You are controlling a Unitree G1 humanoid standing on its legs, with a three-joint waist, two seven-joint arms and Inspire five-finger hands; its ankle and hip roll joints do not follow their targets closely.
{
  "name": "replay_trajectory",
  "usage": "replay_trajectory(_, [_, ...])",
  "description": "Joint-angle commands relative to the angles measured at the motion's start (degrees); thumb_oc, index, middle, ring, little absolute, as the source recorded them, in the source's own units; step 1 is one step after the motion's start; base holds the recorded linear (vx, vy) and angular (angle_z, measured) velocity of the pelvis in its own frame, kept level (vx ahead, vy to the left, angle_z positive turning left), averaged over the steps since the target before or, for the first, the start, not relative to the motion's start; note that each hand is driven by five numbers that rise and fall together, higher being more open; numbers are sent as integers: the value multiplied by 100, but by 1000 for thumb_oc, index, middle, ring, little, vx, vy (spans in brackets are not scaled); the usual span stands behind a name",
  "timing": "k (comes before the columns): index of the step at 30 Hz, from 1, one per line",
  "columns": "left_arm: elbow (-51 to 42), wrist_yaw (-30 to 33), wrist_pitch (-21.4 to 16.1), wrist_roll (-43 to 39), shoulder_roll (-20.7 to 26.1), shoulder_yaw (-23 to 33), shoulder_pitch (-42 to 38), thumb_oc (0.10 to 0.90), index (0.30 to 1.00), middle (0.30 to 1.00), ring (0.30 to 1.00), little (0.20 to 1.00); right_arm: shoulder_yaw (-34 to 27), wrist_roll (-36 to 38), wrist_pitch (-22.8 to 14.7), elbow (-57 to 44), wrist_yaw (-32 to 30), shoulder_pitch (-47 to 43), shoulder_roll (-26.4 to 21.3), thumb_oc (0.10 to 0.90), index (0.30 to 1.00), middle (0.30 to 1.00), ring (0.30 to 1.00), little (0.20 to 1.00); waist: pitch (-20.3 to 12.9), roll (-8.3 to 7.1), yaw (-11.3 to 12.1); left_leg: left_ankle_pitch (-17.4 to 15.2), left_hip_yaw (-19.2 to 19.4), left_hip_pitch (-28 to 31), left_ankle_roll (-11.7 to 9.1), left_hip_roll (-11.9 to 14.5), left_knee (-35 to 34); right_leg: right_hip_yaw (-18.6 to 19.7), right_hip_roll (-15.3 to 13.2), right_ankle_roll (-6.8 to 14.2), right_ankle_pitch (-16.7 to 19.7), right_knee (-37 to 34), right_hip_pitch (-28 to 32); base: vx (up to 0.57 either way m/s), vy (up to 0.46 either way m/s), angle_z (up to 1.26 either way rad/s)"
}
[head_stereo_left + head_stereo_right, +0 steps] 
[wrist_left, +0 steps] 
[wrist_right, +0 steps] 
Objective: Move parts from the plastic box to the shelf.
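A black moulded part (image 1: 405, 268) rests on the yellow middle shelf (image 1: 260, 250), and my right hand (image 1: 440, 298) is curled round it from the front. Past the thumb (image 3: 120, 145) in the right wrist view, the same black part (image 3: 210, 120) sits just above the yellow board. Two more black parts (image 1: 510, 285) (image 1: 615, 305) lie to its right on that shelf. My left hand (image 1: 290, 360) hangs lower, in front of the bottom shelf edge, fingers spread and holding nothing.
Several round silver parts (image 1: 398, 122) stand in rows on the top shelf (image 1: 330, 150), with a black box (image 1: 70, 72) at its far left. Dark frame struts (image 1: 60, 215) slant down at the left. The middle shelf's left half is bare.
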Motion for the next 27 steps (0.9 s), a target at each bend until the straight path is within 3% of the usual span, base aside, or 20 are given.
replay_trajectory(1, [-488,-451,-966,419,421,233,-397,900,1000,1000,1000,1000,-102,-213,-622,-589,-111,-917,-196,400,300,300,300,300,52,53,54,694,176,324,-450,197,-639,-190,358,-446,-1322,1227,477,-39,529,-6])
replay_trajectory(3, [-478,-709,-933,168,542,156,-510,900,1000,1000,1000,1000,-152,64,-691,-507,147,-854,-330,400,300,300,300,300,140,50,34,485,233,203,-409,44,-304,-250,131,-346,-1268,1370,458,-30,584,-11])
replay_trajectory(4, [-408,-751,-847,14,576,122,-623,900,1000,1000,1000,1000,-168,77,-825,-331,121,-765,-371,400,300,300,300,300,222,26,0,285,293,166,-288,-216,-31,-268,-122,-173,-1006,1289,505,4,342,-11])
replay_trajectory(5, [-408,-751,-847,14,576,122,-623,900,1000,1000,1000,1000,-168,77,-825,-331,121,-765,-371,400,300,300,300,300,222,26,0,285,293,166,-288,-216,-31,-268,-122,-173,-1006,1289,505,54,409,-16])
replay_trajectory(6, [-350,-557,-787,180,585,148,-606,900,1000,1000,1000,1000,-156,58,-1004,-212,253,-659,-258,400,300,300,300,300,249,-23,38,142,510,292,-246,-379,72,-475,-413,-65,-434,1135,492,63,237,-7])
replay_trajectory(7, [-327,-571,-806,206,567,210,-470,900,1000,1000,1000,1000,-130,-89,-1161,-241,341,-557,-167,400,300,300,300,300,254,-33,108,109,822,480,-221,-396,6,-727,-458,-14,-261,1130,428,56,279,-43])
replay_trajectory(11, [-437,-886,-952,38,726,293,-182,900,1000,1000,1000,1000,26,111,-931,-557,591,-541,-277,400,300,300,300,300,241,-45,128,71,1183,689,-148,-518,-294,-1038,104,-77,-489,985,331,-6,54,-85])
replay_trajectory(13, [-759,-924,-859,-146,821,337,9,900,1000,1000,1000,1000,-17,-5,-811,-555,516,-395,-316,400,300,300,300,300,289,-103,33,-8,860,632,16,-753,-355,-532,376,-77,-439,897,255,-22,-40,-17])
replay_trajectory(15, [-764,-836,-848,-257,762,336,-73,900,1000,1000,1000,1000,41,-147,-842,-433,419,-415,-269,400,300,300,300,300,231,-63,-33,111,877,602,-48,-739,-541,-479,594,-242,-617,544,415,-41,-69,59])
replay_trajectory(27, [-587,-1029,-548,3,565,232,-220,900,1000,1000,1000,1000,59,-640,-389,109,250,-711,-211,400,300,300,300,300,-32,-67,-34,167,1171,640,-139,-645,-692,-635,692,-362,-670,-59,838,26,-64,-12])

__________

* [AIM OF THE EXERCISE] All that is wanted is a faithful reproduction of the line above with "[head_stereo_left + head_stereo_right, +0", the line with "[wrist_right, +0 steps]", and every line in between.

* [EXERCISE OUTPUT]
[head_stereo_left + head_stereo_right, +0 steps] 
[wrist_left, +0 steps] 
[wrist_right, +0 steps] 

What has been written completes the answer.